Les remarques de Poutine ont révélé ce qui pourrait être la stratégie sous-jacente du président russe dans la guerre à venir. Poutine s'attend toujours à la victoire, mais il comprend qu'il faudra peut-être beaucoup plus de temps pour y parvenir, à cause de l'implication de l'Occident.
Nathan Hodge, de CNN, a expliqué dans un récent rapport sur les remarques de Poutine à Sotchi qu'elles révélaient "l'articulation la plus claire" de la stratégie de guerre du dirigeant russe, à savoir que Poutine compte sur l'éclatement de l'alliance occidentale.
La preuve en a été apportée par certaines des déclarations mêmes que Poutine a faites au cours de son intervention. Nathan Hodge a indiqué que le président russe était au courant des informations émanant de la presse spécialisée dans la défense concernant les problèmes industriels américains.

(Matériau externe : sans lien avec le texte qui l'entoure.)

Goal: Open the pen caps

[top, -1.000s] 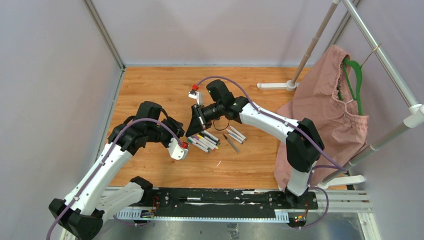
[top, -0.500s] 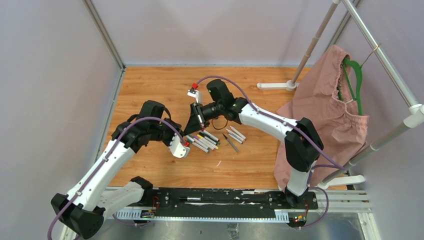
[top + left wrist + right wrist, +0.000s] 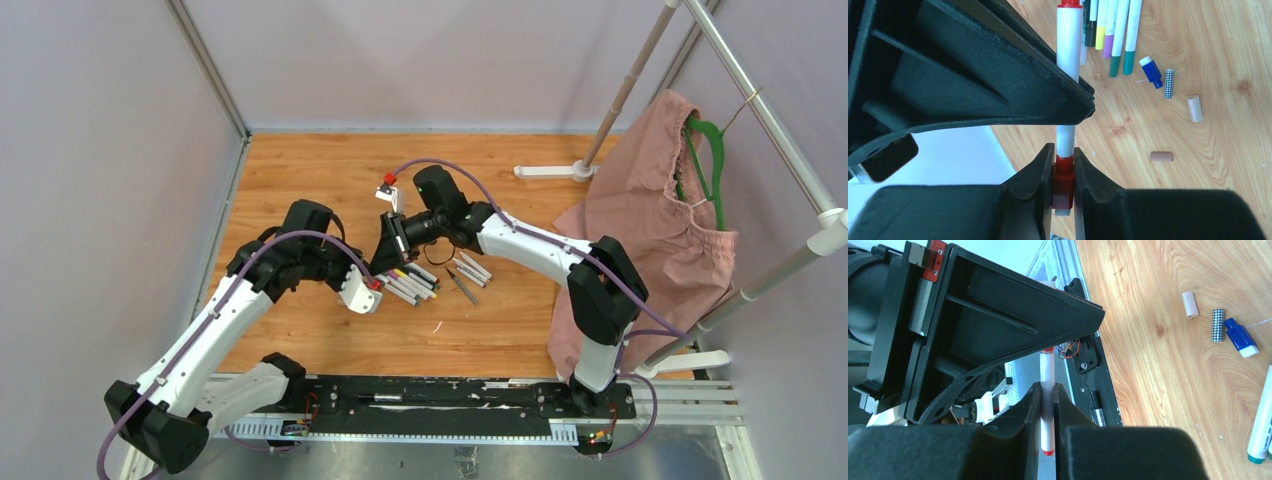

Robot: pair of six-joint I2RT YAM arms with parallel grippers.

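Note:
A white marker barrel (image 3: 1068,45) with a red pen cap (image 3: 1063,180) on its end is held between both grippers above the wooden table. My left gripper (image 3: 1063,155) is shut on the red cap; it also shows in the top view (image 3: 370,288). My right gripper (image 3: 1047,390) is shut on the white barrel (image 3: 1047,410) and sits just above the left one in the top view (image 3: 386,262). Loose caps lie on the table: a blue one (image 3: 1151,71), a checkered one (image 3: 1169,83), a cream one (image 3: 1194,108) and a brown one (image 3: 1161,156).
Several capped white markers (image 3: 412,281) lie in a bunch beside the grippers, with a dark pen (image 3: 462,286) to their right. A pink cloth bag (image 3: 650,230) hangs on a rack at the right. The rack's white foot (image 3: 550,171) rests at the back.
Both grippers have shifted slightly and drawn a little closer together. They keep their hold on the same marker.

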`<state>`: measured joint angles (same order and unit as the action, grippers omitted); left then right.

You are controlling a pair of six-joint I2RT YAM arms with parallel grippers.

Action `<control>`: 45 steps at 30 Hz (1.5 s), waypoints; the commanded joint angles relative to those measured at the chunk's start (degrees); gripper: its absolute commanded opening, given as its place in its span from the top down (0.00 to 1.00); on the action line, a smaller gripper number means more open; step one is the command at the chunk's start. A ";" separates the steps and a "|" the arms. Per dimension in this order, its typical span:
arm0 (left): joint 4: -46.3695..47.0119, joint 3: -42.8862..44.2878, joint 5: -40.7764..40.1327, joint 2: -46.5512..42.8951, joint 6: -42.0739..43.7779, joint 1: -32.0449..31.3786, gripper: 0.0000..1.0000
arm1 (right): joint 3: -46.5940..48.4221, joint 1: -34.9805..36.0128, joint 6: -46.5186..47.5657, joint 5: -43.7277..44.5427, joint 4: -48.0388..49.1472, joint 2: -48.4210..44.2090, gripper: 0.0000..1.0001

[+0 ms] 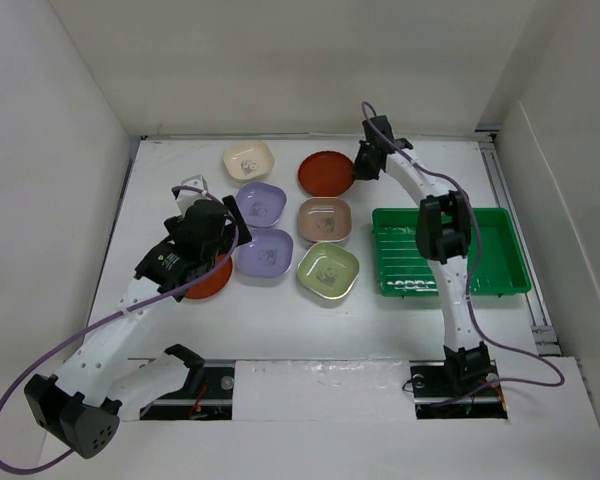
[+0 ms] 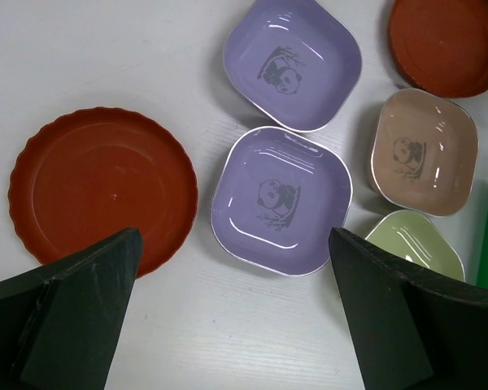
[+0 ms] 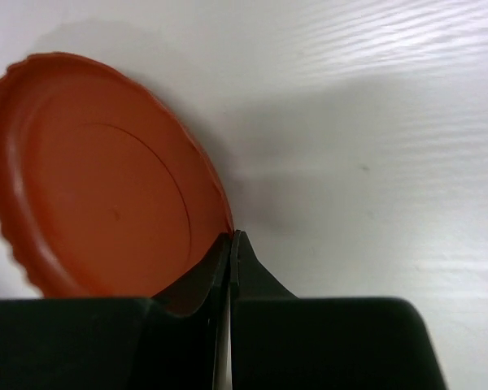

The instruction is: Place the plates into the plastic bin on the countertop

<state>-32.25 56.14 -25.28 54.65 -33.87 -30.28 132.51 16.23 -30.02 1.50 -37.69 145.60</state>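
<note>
Right gripper (image 3: 231, 244): fingers pressed together, pinching the scalloped rim of the far red plate (image 3: 98, 187) at its right edge. That plate sits at the back of the countertop (image 1: 280, 330), just left of the bin's far corner.

Left gripper (image 2: 233, 236): spread wide, holding nothing, hovering between the near red plate (image 2: 98, 191) and the near lavender plate (image 2: 281, 199).

Plate count is 7:
- 2 round red
- 5 rounded-square: 2 lavender, the second being the far lavender plate (image 2: 293, 61); 1 cream plate (image 1: 249, 160); 1 tan plate (image 1: 325, 220); 1 green plate (image 1: 328, 272)

All 7 are clustered on the countertop, left of the bin. There is 1 green bin (image 1: 510, 250), on the right side just beside the tan and green plates. The right arm reaches across it.
</note>
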 commanded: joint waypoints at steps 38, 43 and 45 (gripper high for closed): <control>-1.59 0.73 -5.21 -4.20 -4.36 0.05 0.00 | -91.81 -19.48 -15.68 4.49 9.92 -86.36 1.00; -2.73 1.25 -5.22 -2.89 -4.89 0.05 0.00 | -93.04 -19.48 -15.68 3.26 9.92 -87.42 0.98; -3.25 1.25 -5.22 -2.36 -4.89 0.05 0.00 | -92.52 -19.48 -15.68 3.25 9.40 -87.42 0.89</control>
<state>-34.33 56.14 -29.10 51.72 -37.78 -30.28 39.09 -2.98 -45.50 5.96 -30.11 59.57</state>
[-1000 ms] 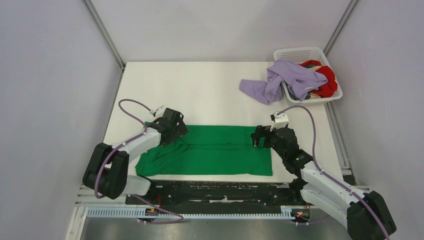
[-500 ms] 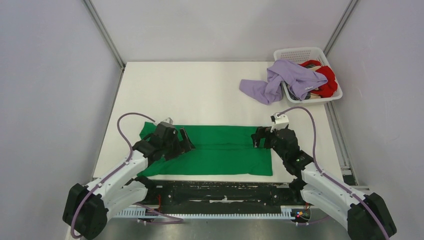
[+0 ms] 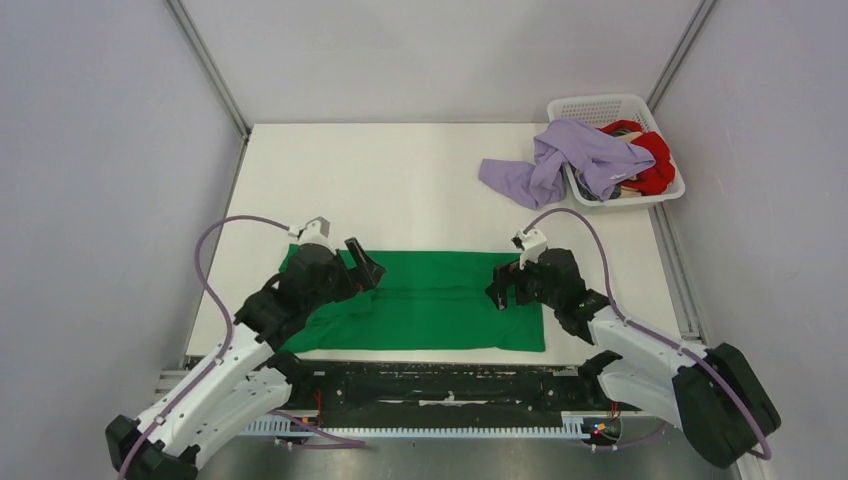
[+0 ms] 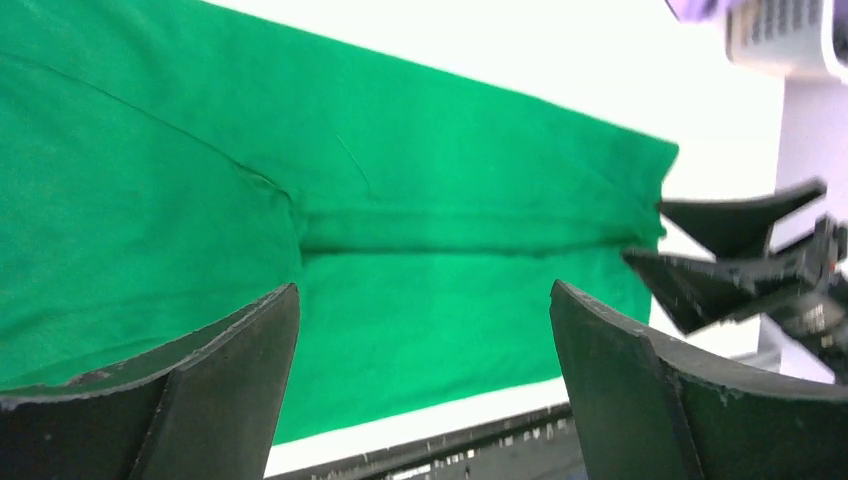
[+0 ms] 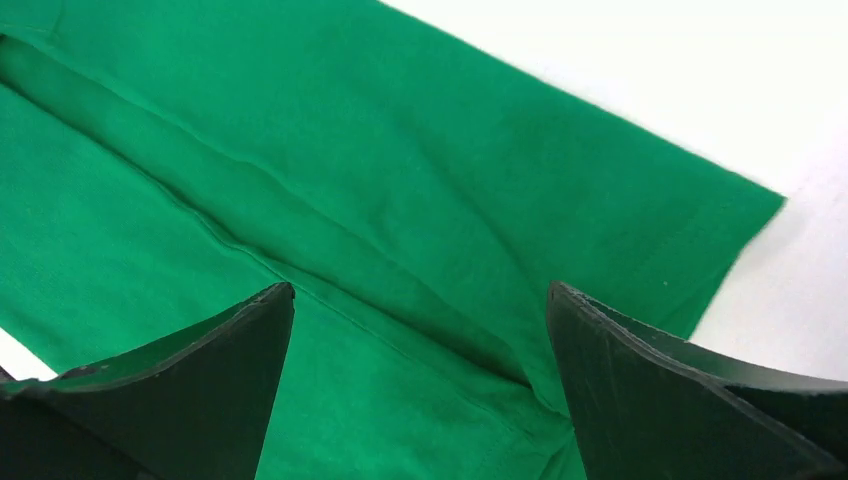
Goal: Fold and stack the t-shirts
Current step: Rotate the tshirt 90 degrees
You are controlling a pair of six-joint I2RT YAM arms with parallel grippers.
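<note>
Green shirt (image 3: 440, 305) lies flat on the bench (image 3: 400, 180) right in front of me, narrowed into a long band — both long edges turned in, meeting along a ridge down the middle. So the lengthwise fold looks done; the crosswise fold is not. My left end effector (image 3: 362, 268) hovers over the band's left end, fingers spread wide, nothing in them. My right end effector (image 3: 503, 290) hangs over the right end, spread just as wide and empty too. Back right, the lavender shirt (image 3: 560, 160) spills crumpled over the rim of the white basket (image 3: 600, 103) onto the bench, and the red shirt (image 3: 655, 165) sits bunched inside — neither folded, no stack begun. By my reckoning, under a third done.
</note>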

Poutine a évoqué les difficultés rencontrées par les États-Unis alors que l'industrie de défense du pays s'efforçait d'augmenter sa production mensuelle d'obus d'artillerie, en reliant le nombre d'obus produits au nombre d'obus tirés par l'Ukraine.
"Les États-Unis produisent 14 000 obus de 155 mm et les troupes ukrainiennes en utilisent jusqu'à 5 000 par jour", a déclaré Poutine. "Oui, ils essaient d'augmenter la production jusqu'à 75 000 d'ici la fin de l'année prochaine, mais nous devons donc encore attendre jusqu'à la fin de l'année prochaine.", précise-t-il.
Hodge, le journaliste de CNN, a fait remarquer que les chiffres de Poutine étaient quelque peu erronés. Les États-Unis produisent actuellement jusqu'à 28 000 obus d'artillerie par mois. Mais l'argument reste valable. Il semble que Poutine comprenne les défis auxquels sont confrontés les alliés de l'Ukraine.
Le professeur Dennis Soltys, précédemment cité, a commenté que les dirigeants occidentaux alignés contre la Russie ont finalement aidé Poutine dans sa réflexion puisqu'ils n'ont pas réussi à convaincre le président russe qu'il n'a aucun espoir de survivre au soutien que recevra l'Ukraine.
"Tant que cela ne changera pas, la guerre se poursuivra probablement", écrit Soltys, ajoutant que l'incapacité des dirigeants occidentaux à faire de la victoire de l'Ukraine l'objectif ultime et non à s'engager à aider Kyiv aussi longtemps qu'il le faudra a enhardi Moscou.
Ce langage ambigu encourage Moscou à faire durer la guerre et semble laisser la place à des négociations douteuses "terre contre paix" ou à d'autres compromis avec le Kremlin. "Il faudra des mots et des actes bien plus durs pour arrêter Poutine", a expliqué le professeur Soltys.
Cependant, d'autres problèmes majeurs et d'autres fissures apparaissent. Les États-Unis ont perdu leur président de la Chambre des représentants à cause d'un prétendu accord secret pour financer l'Ukraine, selon Matt Gaetz, l'homme qui a évincé Kevin McCarthy.
Le soutien général des Américains à l'Ukraine est également tombé à 63 % de voix favorables, contre 72 % en juillet 2022, selon un récent sondage du Chicago Council on Global Affairs publié le 4 octobre.
Des fissures apparaissent également en Europe, où l'ancien Premier ministre slovaque Robert Fico a remporté les récentes élections après avoir fait campagne pour mettre fin à l'aide militaire à l'Ukraine. NBC News a rapporté cette victoire et a qualifié Fico de pro-russe.
Si les alliés américains et européens de l'Ukraine peuvent rester fermes dans leur soutien à Kyiv, il est peu probable que Poutine parvienne à ses fins. Toutefois, si ce soutien crucial venait à vaciller, il se pourrait que l'Ukraine soit contrainte de négocier ou de s'effondrer complètement.
"Poutine est convaincu que ses opposants sont fondamentalement faibles et sans principes", écrit Soltys. "Il est prêt à attendre que le monde démocratique se lasse enfin de la confrontation et accepte les nouvelles réalités géopolitiques créées par l'agression militaire russe. Si les dirigeants occidentaux ne parviennent pas à lui prouver qu'il a tort, la menace que représente la Russie ne fera que croître".